Real-world data analysis workflows that combine all tidy-ts features. These examples show how to use the library effectively.
This example demonstrates a complete data analysis workflow from data loading through transformation, filtering, grouping, and summarization.

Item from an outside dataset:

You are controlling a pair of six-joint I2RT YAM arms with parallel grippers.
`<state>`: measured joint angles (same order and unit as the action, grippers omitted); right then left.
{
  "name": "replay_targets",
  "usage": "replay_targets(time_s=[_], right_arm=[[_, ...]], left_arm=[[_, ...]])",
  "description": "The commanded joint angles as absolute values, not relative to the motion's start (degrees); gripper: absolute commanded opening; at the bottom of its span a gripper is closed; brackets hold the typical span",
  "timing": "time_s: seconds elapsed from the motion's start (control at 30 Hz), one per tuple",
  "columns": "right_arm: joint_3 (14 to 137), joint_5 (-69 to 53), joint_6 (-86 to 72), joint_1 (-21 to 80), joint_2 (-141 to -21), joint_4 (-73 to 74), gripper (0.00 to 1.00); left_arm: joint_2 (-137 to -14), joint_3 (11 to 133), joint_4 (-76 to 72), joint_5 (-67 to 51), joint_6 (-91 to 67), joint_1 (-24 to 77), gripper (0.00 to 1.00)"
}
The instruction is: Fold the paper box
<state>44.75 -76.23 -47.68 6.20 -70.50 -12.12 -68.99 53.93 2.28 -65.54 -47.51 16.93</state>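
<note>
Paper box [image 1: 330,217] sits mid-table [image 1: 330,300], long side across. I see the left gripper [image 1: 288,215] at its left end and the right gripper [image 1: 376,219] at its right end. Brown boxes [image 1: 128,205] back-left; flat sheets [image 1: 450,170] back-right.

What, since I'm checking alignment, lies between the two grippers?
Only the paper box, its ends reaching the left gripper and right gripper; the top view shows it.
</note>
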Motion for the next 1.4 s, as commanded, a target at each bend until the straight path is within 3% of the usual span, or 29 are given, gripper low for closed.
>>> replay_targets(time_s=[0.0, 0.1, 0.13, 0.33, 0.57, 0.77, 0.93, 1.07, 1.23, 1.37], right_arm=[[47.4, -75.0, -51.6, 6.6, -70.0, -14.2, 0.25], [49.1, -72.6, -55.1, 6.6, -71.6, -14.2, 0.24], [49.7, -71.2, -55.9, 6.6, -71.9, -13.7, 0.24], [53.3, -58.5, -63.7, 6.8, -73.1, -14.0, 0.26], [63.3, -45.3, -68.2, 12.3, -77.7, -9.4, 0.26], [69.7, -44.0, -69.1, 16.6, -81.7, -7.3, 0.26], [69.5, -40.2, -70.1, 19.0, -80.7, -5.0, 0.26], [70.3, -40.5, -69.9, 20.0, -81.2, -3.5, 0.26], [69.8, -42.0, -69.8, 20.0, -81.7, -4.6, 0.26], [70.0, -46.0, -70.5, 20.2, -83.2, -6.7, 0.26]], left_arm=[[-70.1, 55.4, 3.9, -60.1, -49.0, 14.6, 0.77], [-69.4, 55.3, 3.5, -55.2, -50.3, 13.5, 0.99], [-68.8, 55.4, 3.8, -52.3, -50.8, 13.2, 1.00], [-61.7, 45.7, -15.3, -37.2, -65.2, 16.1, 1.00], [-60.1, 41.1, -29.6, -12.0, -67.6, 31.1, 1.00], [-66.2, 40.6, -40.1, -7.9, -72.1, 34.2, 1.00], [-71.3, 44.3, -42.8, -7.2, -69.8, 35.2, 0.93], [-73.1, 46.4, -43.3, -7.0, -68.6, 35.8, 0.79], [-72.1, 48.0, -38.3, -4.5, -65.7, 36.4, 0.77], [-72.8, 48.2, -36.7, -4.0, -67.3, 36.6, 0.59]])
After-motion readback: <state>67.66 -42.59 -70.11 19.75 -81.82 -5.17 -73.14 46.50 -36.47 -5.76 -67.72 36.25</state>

import { createDataFrame, stats as s, readCSV } from "@tidy-ts/dataframe";
import { z } from "zod";
// 1. Load and validate data
const PersonSchema = z.object({
name: z.string(),
age: z.number(),
city: z.string(),
score: z.number(),
});
const csvData = `name,age,city,score
Alice,25,New York,85
Bob,30,Los Angeles,92
Carol,28,Chicago,78
Dave,35,Houston,88`;
const people = await readCSV(csvData, PersonSchema);
// 2. Complete analysis pipeline
const analysis = people
// Transform data
.mutate({
age_group: (row) => {
if (row.age < 25) return "Young";
if (row.age < 35) return "Adult";
return "Senior";
},
score_category: (row) => {
if (row.score >= 90) return "Excellent";
if (row.score >= 80) return "Good";
if (row.score >= 70) return "Fair";
return "Poor";
},
z_score: (row, _index, df) => {
const mean = s.mean(df.score);
const std = s.stdev(df.score);
return s.round((row.score - mean) / std, 3);
},
})
// Filter data
.filter((row) => row.score >= 80)
// Group and summarize
.groupBy("age_group")
.summarise({
count: (group) => group.nrows(),
avg_score: (group) => s.round(s.mean(group.score), 2),
max_score: (group) => s.max(group.score),
min_score: (group) => s.min(group.score),
score_std: (group) => s.round(s.stdev(group.score), 2),
})
// Sort results
.arrange("avg_score", "desc");
analysis.print("Complete analysis results:");
import { createDataFrame, stats as s, readCSV } from "@tidy-ts/dataframe";
import { z } from "zod";
// 1. Load and validate data
const PersonSchema = z.object({
name: z.string(),
age: z.number(),
city: z.string(),
score: z.number(),
});
const csvData = `name,age,city,score
Alice,25,New York,85
Bob,30,Los Angeles,92
Carol,28,Chicago,78
Dave,35,Houston,88`;
const people = await readCSV(csvData, PersonSchema);
// 2. Complete analysis pipeline
const analysis = people
// Transform data
.mutate({
age_group: (row) => {
if (row.age < 25) return "Young";
if (row.age < 35) return "Adult";
return "Senior";
},
score_category: (row) => {
if (row.score >= 90) return "Excellent";
if (row.score >= 80) return "Good";
if (row.score >= 70) return "Fair";
return "Poor";
},
z_score: (row, _index, df) => {
const mean = s.mean(df.score);
const std = s.stdev(df.score);
return s.round((row.score - mean) / std, 3);
},
})
// Filter data
.filter((row) => row.score >= 80)
// Group and summarize
.groupBy("age_group")
.summarise({
count: (group) => group.nrows(),
avg_score: (group) => s.round(s.mean(group.score), 2),
max_score: (group) => s.max(group.score),
min_score: (group) => s.min(group.score),
score_std: (group) => s.round(s.stdev(group.score), 2),
})
// Sort results
.arrange("avg_score", "desc");
analysis.print("Complete analysis results:");
This workflow shows how to handle asynchronous operations like API calls and data validation while maintaining type safety and performance.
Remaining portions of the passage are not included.